Thinking about names was my family's first conscious effort to blend our cultures. I was born and raised in Puerto Rico and have lived in the United States for 14 years, seven of them in Philadelphia. Even though I am a product of 12 years of Catholic schooling, I haven't practiced this faith in a long time. My husband, who is Jewish and a Philly native, comes from a non-religious family that observes the major holidays.

These seemingly different cultures did not stop us from finding love and common ground in our shared values, professional interests and social concerns. These differences are now helping us figure out how to raise our son in an environment that blends our languages, cultural traditions, family rituals, and perspectives on life.

We've decided to take what we like from each other's cultures - and from other cultures - and mix it up in flexible, non-prescriptive ways. What some scholars call "cultural syncretism," we like to call our homemade rice-and-beans-matzo-ball-soup.

When it came time to put together our son's welcoming celebration, for example, I bought How to be a Jewish Parent, by Anita Diamant and looked up baptism online in Google. Grounded in my Catholic-derived belief that babies need to be blessed when they are born, we devised our own ceremony that combined reading a poem by a Lebanese author, some verses traditionally read at the Jewish bris, and a special blessing written by our son's Puerto Rican grandparents. Our community of family and friends blessed water as it went around the room in a bowl before being poured over our son's head.

Another ingredient in our homemade cultural blend is the collection of family stories that we plan to share with our son. We hope that these stories will give him a sense of history and belonging. There's the story of his Puerto Rican great aunt, Mercedita, who helped raise my mother. She was the oldest of 10 children living on a coffee farm in Puerto Rico. After a hurricane destroyed the farm, she moved with her family to San Juan and learned to sew beautiful dresses for carnival queens and brides. Our son also will hear about his Jewish great-grandfather, Leon, who had a gift for working with wood. Most important, we will share stories about Carol, his paternal grandmother, who passed away three months before he was born. She loved to tell the story of the birth of her sons. She would have given anything to tell Diego the story herself. We will retell the story in her memory.
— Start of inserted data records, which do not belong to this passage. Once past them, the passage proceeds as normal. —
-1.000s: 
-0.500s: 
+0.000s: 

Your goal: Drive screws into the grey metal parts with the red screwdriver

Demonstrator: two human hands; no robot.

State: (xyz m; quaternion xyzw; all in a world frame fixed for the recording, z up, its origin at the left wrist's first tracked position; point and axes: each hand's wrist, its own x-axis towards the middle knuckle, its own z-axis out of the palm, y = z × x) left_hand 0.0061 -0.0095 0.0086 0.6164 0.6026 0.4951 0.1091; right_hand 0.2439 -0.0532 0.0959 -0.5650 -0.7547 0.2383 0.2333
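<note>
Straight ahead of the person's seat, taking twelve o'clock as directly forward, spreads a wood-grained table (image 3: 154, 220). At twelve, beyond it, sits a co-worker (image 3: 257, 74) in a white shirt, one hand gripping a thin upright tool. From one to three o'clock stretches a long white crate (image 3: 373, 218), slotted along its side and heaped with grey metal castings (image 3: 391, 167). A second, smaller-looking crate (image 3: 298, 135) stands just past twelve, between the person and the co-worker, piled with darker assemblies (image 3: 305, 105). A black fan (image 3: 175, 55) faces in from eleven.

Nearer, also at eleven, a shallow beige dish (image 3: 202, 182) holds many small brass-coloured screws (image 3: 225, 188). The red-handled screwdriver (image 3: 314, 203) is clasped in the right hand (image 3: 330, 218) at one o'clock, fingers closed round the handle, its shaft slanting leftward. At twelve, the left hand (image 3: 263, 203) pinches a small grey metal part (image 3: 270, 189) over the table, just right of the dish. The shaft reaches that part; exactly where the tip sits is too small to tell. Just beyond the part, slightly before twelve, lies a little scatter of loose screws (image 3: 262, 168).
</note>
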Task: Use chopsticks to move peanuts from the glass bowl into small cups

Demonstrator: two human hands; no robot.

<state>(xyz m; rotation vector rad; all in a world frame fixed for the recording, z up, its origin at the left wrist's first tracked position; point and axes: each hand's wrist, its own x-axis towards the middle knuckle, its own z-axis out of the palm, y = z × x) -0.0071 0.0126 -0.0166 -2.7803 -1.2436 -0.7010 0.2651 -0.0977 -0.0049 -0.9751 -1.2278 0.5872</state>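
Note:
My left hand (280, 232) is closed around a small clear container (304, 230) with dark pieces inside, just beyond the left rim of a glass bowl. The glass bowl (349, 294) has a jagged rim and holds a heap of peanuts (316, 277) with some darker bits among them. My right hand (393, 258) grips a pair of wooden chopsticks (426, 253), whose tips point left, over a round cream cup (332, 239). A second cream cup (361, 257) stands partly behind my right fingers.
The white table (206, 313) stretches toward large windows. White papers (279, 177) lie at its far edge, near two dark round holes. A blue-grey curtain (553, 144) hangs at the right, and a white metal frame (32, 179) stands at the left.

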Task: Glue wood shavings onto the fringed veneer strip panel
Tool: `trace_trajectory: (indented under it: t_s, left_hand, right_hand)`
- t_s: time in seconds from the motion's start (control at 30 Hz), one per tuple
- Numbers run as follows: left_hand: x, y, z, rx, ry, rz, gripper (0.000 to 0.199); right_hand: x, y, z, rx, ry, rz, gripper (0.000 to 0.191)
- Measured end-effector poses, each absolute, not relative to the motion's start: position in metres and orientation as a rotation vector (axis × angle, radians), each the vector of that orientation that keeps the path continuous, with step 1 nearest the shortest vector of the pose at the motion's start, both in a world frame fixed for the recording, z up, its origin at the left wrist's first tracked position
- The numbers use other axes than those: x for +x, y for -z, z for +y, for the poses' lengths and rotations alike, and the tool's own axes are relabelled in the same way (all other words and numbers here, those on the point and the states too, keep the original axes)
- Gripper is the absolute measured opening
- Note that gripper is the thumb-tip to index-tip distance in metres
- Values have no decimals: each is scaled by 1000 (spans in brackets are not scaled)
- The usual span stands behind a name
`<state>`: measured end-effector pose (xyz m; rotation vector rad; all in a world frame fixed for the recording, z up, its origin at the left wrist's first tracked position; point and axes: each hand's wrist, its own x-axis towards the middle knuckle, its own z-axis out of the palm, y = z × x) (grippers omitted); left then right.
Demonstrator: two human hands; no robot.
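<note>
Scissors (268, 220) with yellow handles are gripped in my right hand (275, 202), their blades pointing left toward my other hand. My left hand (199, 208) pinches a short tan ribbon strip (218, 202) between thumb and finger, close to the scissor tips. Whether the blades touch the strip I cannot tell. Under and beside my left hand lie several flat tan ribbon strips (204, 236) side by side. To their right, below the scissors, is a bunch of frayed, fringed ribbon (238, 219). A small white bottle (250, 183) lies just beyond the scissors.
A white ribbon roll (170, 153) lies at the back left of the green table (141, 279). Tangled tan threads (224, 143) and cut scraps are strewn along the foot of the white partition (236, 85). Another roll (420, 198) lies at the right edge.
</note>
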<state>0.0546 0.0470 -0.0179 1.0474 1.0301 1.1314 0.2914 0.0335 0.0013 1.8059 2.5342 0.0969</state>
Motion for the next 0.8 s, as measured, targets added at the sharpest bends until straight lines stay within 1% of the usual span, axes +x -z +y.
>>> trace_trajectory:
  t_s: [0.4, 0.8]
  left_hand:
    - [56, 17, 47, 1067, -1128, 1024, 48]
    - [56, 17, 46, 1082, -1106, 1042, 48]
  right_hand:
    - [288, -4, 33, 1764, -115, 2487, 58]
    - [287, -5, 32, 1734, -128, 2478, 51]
The mix of stories, rituals, and beliefs that we share with our son will shape his perspectives on life, people, and the world that surrounds him. We hope that our homemade "soup" will nurture the seeds of curiosity, tolerance, fairness and hope. I am sure he will meet other children growing up in similarly mixed families, as the blend of cultures and traditions increasingly becomes the norm in many American homes.

During this holiday season, I have instructed my family in Puerto Rico to light Hanukkah candles and negotiated with my husband about whether the Three Kings will ever come to our house in Philadelphia. I also remember the people and life stories that have made it possible for us to celebrate the holidays together. And, in what I believe is a pretty universal tradition, I honor them.

Liza Rodriguez lives and writes in Philadelphia.